* Assigned task: Write out exactly the lines of the entries below from the one holding "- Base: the" to the one holding "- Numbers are", inclusive, and leave out all other lines.

Exercise materials Block Start

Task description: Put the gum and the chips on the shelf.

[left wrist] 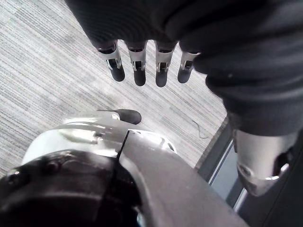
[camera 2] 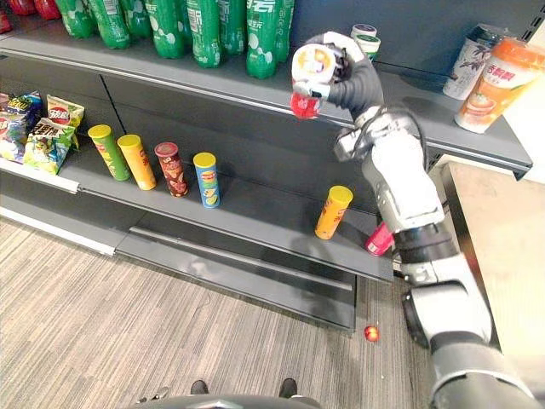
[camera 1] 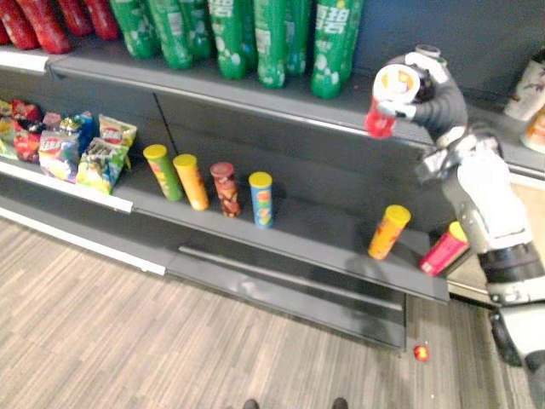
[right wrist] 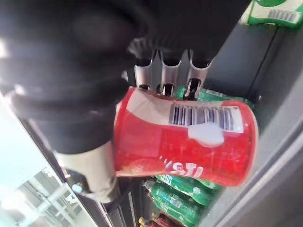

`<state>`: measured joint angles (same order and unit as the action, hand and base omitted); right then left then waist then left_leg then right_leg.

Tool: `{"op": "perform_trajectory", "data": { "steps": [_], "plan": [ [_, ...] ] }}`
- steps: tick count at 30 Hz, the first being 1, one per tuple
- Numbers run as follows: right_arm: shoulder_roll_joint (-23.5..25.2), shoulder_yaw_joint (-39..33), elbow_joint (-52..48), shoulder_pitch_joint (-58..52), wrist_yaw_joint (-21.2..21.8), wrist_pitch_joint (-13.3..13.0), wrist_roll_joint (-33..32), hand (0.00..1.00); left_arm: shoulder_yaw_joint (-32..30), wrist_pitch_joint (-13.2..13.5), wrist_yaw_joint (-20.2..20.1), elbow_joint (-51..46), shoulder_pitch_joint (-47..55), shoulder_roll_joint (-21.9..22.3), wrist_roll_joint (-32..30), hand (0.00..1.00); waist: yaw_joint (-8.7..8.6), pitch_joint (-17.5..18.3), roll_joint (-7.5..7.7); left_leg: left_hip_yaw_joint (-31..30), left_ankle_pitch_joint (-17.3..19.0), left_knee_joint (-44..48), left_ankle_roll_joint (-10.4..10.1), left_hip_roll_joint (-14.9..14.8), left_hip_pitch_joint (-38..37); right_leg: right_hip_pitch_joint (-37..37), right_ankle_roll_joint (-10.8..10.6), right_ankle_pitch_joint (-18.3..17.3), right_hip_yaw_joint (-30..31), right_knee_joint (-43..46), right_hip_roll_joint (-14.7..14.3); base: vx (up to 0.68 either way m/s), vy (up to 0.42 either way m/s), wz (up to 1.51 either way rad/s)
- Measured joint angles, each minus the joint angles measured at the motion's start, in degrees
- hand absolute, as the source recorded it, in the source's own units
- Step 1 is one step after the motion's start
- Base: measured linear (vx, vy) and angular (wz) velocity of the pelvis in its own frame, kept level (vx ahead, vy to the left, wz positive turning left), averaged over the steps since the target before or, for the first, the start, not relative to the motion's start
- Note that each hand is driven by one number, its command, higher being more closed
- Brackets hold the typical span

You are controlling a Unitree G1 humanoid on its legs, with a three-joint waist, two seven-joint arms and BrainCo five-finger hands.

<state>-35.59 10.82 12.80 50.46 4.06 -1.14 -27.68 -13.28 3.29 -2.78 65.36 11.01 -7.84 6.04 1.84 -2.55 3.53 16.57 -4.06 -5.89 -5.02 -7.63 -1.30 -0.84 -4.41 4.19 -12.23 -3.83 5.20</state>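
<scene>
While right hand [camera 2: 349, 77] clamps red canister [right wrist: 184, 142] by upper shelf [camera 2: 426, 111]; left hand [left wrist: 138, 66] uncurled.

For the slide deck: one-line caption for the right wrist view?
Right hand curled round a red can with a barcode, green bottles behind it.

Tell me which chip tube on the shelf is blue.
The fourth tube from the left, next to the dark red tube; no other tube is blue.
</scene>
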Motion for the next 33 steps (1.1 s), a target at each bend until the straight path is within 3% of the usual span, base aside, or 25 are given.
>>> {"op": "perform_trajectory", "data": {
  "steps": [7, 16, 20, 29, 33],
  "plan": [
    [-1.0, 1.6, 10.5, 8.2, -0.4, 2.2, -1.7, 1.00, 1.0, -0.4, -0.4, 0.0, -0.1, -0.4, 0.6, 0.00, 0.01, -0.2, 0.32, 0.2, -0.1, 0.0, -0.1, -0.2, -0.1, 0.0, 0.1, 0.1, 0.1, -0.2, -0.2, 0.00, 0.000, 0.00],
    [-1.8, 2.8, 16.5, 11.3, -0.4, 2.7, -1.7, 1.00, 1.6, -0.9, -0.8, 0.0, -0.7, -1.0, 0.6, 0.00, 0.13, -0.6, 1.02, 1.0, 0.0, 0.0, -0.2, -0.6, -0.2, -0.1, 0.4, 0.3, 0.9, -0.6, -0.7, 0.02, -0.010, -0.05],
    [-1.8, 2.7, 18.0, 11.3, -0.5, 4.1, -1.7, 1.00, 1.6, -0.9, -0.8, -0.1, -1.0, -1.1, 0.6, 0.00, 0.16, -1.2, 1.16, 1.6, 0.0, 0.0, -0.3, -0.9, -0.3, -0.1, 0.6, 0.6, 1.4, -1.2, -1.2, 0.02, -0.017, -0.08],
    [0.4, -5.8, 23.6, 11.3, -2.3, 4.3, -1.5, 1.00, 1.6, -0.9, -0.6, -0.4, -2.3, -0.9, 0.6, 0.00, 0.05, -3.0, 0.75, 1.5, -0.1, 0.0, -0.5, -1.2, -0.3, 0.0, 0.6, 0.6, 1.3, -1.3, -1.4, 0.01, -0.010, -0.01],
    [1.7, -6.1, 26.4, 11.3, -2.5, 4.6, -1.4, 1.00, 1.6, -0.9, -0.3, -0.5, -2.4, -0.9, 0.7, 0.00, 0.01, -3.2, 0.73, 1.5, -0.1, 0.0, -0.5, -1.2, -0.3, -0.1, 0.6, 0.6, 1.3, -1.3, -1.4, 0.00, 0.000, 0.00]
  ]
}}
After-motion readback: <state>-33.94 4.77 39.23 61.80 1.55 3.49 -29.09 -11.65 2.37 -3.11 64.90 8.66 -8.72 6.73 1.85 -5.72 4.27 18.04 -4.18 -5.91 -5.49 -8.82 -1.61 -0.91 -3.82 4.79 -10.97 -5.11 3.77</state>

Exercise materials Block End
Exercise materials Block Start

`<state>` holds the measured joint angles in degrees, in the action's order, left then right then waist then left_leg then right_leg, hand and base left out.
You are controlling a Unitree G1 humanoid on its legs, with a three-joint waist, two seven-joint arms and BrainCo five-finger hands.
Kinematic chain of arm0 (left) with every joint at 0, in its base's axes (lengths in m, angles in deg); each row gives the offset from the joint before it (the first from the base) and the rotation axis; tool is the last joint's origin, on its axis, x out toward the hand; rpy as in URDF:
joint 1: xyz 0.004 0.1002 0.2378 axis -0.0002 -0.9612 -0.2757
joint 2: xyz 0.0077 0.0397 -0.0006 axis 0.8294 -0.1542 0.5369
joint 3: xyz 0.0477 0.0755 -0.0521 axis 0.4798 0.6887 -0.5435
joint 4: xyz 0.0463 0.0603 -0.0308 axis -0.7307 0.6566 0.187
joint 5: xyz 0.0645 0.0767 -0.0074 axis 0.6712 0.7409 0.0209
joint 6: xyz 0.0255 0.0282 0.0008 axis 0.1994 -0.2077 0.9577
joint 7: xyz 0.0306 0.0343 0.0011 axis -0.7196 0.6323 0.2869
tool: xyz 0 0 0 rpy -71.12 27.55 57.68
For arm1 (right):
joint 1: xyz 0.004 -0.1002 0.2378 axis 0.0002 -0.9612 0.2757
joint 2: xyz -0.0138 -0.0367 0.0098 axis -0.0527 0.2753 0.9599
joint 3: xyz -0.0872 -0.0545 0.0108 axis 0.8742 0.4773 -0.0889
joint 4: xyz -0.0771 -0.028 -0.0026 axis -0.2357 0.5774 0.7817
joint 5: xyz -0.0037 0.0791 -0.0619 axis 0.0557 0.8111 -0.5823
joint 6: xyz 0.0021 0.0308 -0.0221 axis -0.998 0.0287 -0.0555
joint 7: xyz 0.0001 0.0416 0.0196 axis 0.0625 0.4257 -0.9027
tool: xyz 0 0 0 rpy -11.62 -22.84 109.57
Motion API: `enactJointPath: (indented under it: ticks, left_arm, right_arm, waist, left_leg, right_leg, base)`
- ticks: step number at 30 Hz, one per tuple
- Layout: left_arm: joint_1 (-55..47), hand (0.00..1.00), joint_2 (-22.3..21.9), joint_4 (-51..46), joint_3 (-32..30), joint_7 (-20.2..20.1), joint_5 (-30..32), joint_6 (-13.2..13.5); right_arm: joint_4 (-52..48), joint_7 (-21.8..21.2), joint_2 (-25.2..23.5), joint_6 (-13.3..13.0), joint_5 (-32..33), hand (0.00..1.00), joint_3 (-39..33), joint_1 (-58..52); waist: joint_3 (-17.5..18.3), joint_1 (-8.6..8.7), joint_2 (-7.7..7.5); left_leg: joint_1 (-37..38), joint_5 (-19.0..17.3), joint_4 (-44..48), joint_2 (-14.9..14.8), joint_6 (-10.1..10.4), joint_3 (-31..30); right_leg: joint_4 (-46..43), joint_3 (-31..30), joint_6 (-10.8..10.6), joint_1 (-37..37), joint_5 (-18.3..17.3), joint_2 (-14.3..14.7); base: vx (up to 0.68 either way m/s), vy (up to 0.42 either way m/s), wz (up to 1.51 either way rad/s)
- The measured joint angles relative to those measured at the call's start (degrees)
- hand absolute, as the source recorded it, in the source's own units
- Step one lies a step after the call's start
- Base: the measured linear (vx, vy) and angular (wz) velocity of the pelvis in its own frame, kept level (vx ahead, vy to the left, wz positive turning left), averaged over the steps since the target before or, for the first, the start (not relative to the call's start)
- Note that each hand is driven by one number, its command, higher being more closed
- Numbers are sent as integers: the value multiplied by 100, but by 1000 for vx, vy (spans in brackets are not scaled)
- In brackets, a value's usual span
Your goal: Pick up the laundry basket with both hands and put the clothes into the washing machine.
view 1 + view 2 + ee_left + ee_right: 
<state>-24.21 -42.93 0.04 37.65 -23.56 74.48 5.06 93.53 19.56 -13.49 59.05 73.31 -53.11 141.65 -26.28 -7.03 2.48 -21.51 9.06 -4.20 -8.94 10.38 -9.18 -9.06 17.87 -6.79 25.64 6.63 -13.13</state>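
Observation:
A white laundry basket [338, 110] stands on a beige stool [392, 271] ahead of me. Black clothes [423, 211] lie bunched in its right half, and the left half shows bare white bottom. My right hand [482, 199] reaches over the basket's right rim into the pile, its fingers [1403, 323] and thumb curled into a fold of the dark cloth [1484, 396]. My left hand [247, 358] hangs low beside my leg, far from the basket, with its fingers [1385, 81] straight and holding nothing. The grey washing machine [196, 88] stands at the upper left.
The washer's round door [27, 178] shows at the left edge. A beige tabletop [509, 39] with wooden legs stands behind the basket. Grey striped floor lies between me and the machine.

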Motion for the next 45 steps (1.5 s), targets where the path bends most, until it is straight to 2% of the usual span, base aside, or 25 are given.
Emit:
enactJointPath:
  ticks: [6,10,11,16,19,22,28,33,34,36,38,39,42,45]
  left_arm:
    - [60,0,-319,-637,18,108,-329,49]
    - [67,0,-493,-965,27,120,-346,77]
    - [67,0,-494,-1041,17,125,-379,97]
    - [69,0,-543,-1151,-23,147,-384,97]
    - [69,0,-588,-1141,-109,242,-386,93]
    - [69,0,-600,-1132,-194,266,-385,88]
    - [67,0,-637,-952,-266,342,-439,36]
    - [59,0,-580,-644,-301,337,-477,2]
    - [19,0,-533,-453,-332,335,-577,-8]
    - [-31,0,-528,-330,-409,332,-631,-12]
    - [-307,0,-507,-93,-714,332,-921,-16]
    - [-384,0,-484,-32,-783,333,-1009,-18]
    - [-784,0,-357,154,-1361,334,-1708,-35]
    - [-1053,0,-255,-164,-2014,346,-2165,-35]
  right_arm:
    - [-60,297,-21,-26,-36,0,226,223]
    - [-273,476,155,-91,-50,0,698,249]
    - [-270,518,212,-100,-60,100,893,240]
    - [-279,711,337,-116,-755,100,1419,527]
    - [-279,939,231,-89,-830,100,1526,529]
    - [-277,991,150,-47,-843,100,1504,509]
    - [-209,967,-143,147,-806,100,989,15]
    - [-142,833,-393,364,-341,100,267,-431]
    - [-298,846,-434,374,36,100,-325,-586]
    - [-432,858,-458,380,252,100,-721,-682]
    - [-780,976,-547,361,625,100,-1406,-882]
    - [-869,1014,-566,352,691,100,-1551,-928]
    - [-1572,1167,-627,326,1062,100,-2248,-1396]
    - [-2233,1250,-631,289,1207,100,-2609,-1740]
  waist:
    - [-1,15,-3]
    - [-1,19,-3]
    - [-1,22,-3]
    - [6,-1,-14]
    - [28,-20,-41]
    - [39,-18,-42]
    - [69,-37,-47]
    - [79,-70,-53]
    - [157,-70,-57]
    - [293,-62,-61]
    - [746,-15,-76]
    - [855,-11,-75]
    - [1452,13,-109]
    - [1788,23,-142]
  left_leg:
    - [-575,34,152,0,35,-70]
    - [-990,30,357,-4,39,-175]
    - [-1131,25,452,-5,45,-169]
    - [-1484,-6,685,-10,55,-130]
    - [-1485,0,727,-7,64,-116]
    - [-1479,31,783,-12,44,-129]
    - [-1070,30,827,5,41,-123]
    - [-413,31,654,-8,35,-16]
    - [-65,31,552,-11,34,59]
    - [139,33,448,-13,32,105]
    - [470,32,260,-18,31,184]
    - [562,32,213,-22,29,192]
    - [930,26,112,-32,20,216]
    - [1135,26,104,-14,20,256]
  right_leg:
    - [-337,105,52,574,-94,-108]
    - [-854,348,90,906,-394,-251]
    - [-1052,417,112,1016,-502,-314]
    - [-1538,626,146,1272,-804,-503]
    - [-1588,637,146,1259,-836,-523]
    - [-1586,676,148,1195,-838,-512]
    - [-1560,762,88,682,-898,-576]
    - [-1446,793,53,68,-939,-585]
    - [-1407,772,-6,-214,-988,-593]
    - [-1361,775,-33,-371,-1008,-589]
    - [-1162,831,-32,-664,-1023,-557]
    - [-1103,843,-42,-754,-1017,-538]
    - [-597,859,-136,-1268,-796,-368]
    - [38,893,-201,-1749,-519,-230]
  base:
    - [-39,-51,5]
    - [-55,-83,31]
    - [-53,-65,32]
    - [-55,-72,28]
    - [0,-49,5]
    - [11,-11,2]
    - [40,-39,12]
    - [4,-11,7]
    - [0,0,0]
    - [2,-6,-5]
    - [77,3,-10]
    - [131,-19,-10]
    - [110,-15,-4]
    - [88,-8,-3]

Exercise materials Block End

* Written response:
- Base: the measured linear (vx, vy) and angular (wz) velocity of the pelvis in its own frame, kept level (vx ahead, vy to the left, wz positive turning left), averaged over the steps since the target before or, for the first, the start (not relative to the call's start)
- Note that each hand is driven by one number, its command, higher being more closed
- Numbers are sent as integers: the value multiplied by 100, but by 1000 for vx, vy (spans in brackets are not scaled)

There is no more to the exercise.